— Exercise instructions —
Each entry has to be reproduced in full, exactly as given.
Material for this task START
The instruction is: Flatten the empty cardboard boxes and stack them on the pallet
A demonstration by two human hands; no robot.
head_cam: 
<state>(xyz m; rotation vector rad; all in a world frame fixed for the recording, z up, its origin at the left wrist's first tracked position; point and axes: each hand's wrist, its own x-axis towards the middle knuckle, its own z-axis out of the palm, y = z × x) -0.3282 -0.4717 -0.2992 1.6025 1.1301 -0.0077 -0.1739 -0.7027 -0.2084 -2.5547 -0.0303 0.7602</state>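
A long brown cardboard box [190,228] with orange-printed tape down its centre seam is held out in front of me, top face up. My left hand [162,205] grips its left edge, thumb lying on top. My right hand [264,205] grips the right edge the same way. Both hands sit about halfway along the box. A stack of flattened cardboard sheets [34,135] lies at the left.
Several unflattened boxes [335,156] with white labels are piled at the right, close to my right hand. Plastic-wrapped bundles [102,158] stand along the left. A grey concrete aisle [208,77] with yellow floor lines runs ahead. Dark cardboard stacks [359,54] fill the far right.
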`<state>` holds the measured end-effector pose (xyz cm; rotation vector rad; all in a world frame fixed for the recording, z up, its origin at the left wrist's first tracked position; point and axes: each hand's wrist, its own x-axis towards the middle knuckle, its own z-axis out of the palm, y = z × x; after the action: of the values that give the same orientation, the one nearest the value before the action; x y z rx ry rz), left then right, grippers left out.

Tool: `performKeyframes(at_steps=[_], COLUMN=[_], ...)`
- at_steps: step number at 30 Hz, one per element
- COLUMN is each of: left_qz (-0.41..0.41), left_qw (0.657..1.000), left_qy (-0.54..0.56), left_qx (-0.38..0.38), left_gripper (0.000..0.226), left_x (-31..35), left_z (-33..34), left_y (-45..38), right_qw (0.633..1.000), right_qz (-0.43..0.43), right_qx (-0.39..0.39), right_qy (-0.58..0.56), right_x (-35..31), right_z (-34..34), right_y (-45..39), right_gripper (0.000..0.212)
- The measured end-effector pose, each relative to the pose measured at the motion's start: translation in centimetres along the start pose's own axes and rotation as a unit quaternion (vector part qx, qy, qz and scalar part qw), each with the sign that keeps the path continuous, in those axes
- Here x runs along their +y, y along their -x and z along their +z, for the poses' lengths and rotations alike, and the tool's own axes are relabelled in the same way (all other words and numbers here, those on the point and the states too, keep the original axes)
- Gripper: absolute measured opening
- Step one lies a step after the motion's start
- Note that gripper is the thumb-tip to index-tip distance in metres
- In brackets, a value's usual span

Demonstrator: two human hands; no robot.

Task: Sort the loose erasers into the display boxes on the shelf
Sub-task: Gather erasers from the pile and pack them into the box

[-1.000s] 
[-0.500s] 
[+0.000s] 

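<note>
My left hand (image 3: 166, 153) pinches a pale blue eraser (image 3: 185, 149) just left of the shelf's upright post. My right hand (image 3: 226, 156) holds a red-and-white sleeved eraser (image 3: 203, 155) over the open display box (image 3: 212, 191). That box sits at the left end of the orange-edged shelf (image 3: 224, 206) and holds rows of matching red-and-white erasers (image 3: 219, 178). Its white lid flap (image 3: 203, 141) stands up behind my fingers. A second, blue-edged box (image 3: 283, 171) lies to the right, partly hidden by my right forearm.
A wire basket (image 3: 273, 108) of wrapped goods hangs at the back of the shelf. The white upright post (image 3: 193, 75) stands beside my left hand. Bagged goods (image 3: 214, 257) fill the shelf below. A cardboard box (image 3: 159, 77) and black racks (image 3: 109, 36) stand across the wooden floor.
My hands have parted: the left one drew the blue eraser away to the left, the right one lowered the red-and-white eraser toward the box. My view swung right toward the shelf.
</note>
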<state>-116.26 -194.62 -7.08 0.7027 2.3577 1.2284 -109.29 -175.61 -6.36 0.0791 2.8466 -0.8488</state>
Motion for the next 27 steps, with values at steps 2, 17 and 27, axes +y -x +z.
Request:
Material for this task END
— Solution —
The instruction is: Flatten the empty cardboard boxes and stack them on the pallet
A demonstration by two human hands; no robot.
head_cam: 
<state>(xyz m; rotation vector rad; all in a world frame fixed for the recording, z up, its origin at the left wrist's first tracked position; point and axes: each hand's wrist, its own x-axis towards the middle knuckle, its own z-axis out of the palm, y = z × x) -0.3282 -0.4717 -0.2992 1.6025 1.1301 -0.0077 -0.1739 -0.7027 -0.2084 -2.5547 -0.0303 0.7602</state>
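A long brown cardboard box [190,228] with orange-printed tape down its centre seam is held out in front of me, top face up. My left hand [162,205] grips its left edge, thumb lying on top. My right hand [264,205] grips the right edge the same way. Both hands sit about halfway along the box. A stack of flattened cardboard sheets [34,135] lies at the left.
Several unflattened boxes [335,156] with white labels are piled at the right, close to my right hand. Plastic-wrapped bundles [102,158] stand along the left. A grey concrete aisle [208,77] with yellow floor lines runs ahead. Dark cardboard stacks [359,54] fill the far right.
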`<state>` holds the measured end-effector pose (xyz cm; rotation vector rad; all in a world frame fixed for the recording, z up, its origin at the left wrist's first tracked position; point and axes: each hand's wrist, its own x-axis towards the middle knuckle, its own z-axis out of the palm, y = z × x; after the action: of the values that give the same orientation, the one nearest the value before the action; x y z rx ry rz), left then right, grippers left out.

Tool: `performKeyframes(at_steps=[_], COLUMN=[_], ...)`
- at_steps: step number at 30 Hz, one per element
- COLUMN is each of: left_qz (-0.41..0.41), left_qw (0.657..1.000), left_qy (-0.54..0.56), left_qx (-0.38..0.38), left_gripper (0.000..0.226), left_x (-31..35), left_z (-33..34), left_y (-45..38), right_qw (0.633..1.000), right_qz (-0.43..0.43), right_qx (-0.39..0.39), right_qy (-0.58..0.56), right_x (-35..31), right_z (-34..34), right_y (-45..39), right_gripper (0.000..0.212)
- The measured end-effector pose, each relative to the pose measured at the motion's start: translation in centimetres along the start pose's own axes and rotation as a unit quaternion (vector part qx, qy, qz and scalar part qw), each with the sign that keeps the path continuous, in those axes
- Here x runs along their +y, y along their -x and z along their +z, for the poses' lengths and rotations alike, and the tool's own axes are relabelled in the same way (all other words and numbers here, those on the point and the states too, keep the original axes)
- Gripper: absolute measured opening
- Step one lies a step after the motion's start
- Note that gripper is the thumb-tip to index-tip distance in metres
- In brackets, a value's usual span

Demonstrator: two human hands; no robot.

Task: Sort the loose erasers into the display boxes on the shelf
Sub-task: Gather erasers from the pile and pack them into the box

[-1.000s] 
[-0.500s] 
[+0.000s] 

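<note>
My left hand (image 3: 166, 153) pinches a pale blue eraser (image 3: 185, 149) just left of the shelf's upright post. My right hand (image 3: 226, 156) holds a red-and-white sleeved eraser (image 3: 203, 155) over the open display box (image 3: 212, 191). That box sits at the left end of the orange-edged shelf (image 3: 224, 206) and holds rows of matching red-and-white erasers (image 3: 219, 178). Its white lid flap (image 3: 203, 141) stands up behind my fingers. A second, blue-edged box (image 3: 283, 171) lies to the right, partly hidden by my right forearm.
A wire basket (image 3: 273, 108) of wrapped goods hangs at the back of the shelf. The white upright post (image 3: 193, 75) stands beside my left hand. Bagged goods (image 3: 214, 257) fill the shelf below. A cardboard box (image 3: 159, 77) and black racks (image 3: 109, 36) stand across the wooden floor.
My hands have parted: the left one drew the blue eraser away to the left, the right one lowered the red-and-white eraser toward the box. My view swung right toward the shelf.
</note>
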<state>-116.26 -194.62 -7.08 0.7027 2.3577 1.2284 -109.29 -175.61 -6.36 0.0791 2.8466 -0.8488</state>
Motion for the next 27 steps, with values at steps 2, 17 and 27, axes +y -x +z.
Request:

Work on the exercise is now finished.